- **Your objective**
Exactly the lines below from the one with "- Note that" up to and including the one with "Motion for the" make up the answer, with nothing else added.

- **Collected data**
↓

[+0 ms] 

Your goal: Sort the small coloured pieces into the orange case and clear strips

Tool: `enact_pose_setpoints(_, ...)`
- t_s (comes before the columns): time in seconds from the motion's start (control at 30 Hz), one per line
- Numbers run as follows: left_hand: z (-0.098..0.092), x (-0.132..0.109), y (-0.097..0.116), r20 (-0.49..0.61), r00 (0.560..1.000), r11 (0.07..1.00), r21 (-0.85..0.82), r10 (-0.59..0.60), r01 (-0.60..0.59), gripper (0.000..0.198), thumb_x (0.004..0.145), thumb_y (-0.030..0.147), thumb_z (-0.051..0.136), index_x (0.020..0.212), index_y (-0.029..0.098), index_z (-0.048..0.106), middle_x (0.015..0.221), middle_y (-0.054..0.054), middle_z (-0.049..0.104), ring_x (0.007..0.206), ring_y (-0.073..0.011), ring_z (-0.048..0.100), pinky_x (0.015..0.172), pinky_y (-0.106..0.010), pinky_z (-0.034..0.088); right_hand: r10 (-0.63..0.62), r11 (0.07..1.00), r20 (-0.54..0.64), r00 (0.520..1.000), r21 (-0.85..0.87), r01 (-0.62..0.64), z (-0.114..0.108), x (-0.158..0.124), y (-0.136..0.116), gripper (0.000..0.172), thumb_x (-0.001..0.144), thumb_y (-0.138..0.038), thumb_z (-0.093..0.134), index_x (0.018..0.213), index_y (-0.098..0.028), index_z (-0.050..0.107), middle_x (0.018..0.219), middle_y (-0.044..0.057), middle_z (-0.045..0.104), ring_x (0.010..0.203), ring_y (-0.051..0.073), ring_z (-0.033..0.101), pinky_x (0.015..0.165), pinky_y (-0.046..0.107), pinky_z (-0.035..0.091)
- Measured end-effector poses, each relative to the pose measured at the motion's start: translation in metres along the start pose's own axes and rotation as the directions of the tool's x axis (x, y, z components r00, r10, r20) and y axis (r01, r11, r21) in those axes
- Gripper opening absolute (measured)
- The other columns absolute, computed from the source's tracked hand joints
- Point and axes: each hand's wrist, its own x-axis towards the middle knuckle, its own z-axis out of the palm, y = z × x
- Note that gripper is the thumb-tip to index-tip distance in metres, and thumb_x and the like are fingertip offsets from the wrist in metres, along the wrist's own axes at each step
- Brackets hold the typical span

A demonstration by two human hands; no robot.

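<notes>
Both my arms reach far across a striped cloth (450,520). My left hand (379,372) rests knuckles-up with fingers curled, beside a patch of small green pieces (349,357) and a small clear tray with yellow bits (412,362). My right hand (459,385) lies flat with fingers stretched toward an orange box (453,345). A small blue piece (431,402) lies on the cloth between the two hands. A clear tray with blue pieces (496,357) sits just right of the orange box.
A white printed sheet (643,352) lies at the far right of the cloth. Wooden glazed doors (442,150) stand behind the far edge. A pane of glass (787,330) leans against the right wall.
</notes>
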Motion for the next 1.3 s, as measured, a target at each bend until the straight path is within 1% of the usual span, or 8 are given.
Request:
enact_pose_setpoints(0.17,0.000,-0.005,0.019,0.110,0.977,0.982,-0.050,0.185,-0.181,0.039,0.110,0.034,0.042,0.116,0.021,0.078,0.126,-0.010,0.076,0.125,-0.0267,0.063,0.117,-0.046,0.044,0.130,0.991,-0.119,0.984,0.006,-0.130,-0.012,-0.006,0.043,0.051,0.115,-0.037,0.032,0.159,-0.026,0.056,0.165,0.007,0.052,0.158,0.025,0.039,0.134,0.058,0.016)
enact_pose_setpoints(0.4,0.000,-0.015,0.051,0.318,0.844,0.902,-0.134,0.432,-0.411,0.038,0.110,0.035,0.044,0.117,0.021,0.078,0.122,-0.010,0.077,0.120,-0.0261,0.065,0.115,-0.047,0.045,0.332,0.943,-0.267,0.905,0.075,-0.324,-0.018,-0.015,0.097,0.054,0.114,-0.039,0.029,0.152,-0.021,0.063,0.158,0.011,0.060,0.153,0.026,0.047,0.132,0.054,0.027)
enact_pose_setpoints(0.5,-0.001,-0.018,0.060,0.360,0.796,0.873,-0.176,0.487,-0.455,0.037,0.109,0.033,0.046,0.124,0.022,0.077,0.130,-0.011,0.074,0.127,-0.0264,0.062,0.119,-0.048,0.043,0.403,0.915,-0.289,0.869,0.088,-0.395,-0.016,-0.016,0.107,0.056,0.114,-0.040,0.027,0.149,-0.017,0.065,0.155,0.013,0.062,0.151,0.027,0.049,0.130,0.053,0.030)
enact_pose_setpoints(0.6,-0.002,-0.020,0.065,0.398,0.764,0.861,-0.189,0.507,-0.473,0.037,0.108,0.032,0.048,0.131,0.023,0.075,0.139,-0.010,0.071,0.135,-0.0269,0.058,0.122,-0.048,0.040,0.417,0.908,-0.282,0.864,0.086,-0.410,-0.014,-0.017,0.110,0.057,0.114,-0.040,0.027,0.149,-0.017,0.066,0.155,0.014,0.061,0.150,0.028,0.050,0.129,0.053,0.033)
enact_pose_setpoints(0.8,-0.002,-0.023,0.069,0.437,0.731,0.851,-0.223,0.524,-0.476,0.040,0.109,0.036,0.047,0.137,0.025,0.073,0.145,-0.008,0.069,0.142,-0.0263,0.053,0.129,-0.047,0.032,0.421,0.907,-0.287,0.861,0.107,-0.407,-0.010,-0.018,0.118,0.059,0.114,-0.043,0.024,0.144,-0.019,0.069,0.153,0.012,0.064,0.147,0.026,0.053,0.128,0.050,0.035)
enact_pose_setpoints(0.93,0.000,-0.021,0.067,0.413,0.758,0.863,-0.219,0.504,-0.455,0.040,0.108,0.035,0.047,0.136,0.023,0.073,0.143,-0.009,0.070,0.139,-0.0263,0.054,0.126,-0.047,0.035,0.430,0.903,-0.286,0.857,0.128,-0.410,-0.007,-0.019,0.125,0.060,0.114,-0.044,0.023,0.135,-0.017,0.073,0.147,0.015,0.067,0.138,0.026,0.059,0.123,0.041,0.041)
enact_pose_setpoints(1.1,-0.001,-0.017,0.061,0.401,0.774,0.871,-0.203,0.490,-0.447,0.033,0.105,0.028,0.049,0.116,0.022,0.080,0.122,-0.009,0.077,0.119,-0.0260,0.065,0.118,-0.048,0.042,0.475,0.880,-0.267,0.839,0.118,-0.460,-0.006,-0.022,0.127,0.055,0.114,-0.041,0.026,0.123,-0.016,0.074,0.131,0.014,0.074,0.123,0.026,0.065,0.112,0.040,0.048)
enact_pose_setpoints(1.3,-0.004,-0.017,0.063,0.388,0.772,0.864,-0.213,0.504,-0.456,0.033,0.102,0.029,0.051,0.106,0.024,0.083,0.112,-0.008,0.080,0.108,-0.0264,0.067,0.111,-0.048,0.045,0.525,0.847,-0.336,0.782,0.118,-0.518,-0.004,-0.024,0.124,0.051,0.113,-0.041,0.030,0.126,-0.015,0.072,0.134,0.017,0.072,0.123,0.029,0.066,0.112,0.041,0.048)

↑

- **Solution to this task**
- Note that gripper is the thumb-tip to index-tip distance in metres, and thumb_x and the like are fingertip offsets from the wrist in metres, along the wrist's own axes at each step
- Brackets hold the typical span

A demonstration by two human hands; no robot.

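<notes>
Both my arms reach far across a striped cloth (450,520). My left hand (379,372) rests knuckles-up with fingers curled, beside a patch of small green pieces (349,357) and a small clear tray with yellow bits (412,362). My right hand (459,385) lies flat with fingers stretched toward an orange box (453,345). A small blue piece (431,402) lies on the cloth between the two hands. A clear tray with blue pieces (496,357) sits just right of the orange box.
A white printed sheet (643,352) lies at the far right of the cloth. Wooden glazed doors (442,150) stand behind the far edge. A pane of glass (787,330) leans against the right wall.
</notes>
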Motion for the next 1.3 s, as measured, a target at each bend until the straight path is within 1% of the usual span, or 8 are given.

That is the complete output for this exercise.